Your instructions — Retype every line below precisely as it appears.

_ _ _ _

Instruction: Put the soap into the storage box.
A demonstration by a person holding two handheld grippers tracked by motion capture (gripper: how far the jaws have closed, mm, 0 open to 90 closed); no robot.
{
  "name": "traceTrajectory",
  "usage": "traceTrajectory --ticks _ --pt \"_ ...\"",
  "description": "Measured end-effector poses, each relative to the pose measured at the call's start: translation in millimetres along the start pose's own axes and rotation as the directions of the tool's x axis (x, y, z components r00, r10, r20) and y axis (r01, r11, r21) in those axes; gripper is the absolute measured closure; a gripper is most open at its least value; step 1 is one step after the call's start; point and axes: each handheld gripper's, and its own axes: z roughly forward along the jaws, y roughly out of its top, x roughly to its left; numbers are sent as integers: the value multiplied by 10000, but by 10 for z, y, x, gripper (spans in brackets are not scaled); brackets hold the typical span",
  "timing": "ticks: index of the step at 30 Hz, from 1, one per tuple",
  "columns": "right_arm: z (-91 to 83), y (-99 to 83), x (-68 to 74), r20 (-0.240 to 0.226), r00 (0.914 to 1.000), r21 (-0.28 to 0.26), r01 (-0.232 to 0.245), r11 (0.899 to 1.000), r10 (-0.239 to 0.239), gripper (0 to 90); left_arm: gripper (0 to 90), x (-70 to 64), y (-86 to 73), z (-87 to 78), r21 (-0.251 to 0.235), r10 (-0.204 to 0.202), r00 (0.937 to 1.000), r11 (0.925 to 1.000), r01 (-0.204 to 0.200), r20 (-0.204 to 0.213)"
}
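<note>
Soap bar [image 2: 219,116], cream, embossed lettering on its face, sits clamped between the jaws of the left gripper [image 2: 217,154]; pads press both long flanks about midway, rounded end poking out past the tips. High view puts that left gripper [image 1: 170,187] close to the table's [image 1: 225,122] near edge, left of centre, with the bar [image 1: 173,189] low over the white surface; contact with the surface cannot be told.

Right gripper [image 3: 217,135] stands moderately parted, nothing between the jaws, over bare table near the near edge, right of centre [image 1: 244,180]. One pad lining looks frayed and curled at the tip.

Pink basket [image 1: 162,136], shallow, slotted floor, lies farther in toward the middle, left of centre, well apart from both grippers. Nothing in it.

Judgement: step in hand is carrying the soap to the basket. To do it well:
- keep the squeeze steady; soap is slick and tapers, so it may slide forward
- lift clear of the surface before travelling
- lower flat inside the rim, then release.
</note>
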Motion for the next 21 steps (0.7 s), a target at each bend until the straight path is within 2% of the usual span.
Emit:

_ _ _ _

Exercise answer —
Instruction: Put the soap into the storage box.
A demonstration by a person holding two handheld grippers tracked by motion capture (gripper: how far the jaws have closed, mm, 0 open to 90 closed); no robot.
{
  "name": "traceTrajectory",
  "usage": "traceTrajectory --ticks _ --pt \"_ ...\"",
  "description": "Measured end-effector poses, each relative to the pose measured at the call's start: translation in millimetres along the start pose's own axes and rotation as the directions of the tool's x axis (x, y, z components r00, r10, r20) and y axis (r01, r11, r21) in those axes; gripper is the absolute measured closure; a gripper is most open at its least value; step 1 is one step after the call's start; point and axes: each handheld gripper's, and its own axes: z roughly forward along the jaws, y roughly out of its top, x roughly to its left; numbers are sent as integers: the value multiplied by 10000, but by 10 for z, y, x, gripper (spans in brackets are not scaled); brackets hold the typical span",
  "timing": "ticks: index of the step at 30 Hz, from 1, one per tuple",
  "columns": "right_arm: z (-91 to 83), y (-99 to 83), x (-68 to 74), r20 (-0.240 to 0.226), r00 (0.914 to 1.000), r21 (-0.28 to 0.26), r01 (-0.232 to 0.245), r11 (0.899 to 1.000), r10 (-0.239 to 0.239), gripper (0 to 90); left_arm: gripper (0 to 90), x (-70 to 64), y (-86 to 73), z (-87 to 78), r21 (-0.251 to 0.235), r10 (-0.204 to 0.202), r00 (0.937 to 1.000), r11 (0.925 to 1.000), r01 (-0.204 to 0.200), r20 (-0.204 to 0.213)"
}
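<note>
Soap bar [image 2: 219,116], cream, embossed lettering on its face, sits clamped between the jaws of the left gripper [image 2: 217,154]; pads press both long flanks about midway, rounded end poking out past the tips. High view puts that left gripper [image 1: 170,187] close to the table's [image 1: 225,122] near edge, left of centre, with the bar [image 1: 173,189] low over the white surface; contact with the surface cannot be told.

Right gripper [image 3: 217,135] stands moderately parted, nothing between the jaws, over bare table near the near edge, right of centre [image 1: 244,180]. One pad lining looks frayed and curled at the tip.

Pink basket [image 1: 162,136], shallow, slotted floor, lies farther in toward the middle, left of centre, well apart from both grippers. Nothing in it.

Judgement: step in hand is carrying the soap to the basket. To do it well:
- keep the squeeze steady; soap is slick and tapers, so it may slide forward
- lift clear of the surface before travelling
- lower flat inside the rim, then release.
</note>
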Motion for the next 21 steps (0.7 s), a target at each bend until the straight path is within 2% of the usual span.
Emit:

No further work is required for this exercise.